There is a global oligopoly with great lobbying power, and they run the show. They will resist disruptive changes to the rules of the game like the oil multinationals, who, to this day, have not produced a drop of oil less then they used to, despite the climate crisis.

If you shout the name of Marx into the forest, you get a revolution somewhere in the world. And maybe that’s exactly what we need. Not necessarily in the sense that we break up corporations and introduce global workers’ and nutrition councils to improve nutritional tables. (Although, why not?)

Industrial food is a plague, you can bet your pancreas on it.

Whatever this revolution looks like can hardly be discussed at the end of this text, but maybe it’s enough to recognize the need for it. In any case, it would also be an internal revolution, one at the end of which no one would believe that being overweight is a question of weakness of will.
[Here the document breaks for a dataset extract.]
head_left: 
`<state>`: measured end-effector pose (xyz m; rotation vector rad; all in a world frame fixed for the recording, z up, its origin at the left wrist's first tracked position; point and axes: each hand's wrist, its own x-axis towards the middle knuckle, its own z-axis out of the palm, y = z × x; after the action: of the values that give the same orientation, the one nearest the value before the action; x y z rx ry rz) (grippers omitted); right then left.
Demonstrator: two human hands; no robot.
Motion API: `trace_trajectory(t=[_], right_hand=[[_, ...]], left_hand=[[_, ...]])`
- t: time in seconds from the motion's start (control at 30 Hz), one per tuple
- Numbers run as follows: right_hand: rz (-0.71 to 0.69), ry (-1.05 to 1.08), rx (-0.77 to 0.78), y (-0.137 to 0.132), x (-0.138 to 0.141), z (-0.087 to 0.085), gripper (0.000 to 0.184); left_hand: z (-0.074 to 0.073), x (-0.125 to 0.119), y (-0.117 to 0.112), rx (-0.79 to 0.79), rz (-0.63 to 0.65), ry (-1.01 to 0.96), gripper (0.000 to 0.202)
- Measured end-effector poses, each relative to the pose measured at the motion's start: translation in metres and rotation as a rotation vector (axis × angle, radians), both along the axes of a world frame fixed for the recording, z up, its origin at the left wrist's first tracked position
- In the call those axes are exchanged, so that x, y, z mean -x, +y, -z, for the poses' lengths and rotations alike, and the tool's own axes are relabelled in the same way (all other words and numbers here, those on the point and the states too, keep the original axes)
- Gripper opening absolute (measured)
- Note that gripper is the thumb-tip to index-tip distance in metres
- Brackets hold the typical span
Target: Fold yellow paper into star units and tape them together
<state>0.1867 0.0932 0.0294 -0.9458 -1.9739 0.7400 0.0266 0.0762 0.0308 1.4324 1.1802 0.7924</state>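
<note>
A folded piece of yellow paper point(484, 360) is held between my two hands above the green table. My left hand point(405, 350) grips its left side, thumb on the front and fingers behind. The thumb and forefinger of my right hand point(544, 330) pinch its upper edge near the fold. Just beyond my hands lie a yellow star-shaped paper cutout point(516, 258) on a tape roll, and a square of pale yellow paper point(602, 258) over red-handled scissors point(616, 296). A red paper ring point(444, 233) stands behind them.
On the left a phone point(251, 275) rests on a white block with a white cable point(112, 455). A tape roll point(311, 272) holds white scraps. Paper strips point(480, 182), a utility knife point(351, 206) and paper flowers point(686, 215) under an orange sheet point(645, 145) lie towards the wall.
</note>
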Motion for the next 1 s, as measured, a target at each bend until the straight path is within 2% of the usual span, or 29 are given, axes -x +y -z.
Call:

Don’t get me wrong, it’s not about not eating fast food anymore. Nobody wants to give up their comfort food. Being able to suck on a soft drink as contentedly as a baby is not only an achievement that makes life somewhat bearable, it is also equally affordable for the entire working class.

But on a global scale, industrial food is a plague, you can bet your pancreas on it. And trusting global food companies to solve the obesity crisis they are responsible for is naive. If Ozempic, and what comes after it, breaks the business model of irresponsibly monetizing our evolutionary cravings for sugar and fat, then it would be a useful tool. And if the revolution succeeds, who knows: We might find ourselves in a world where weight-loss injections are no longer needed at all.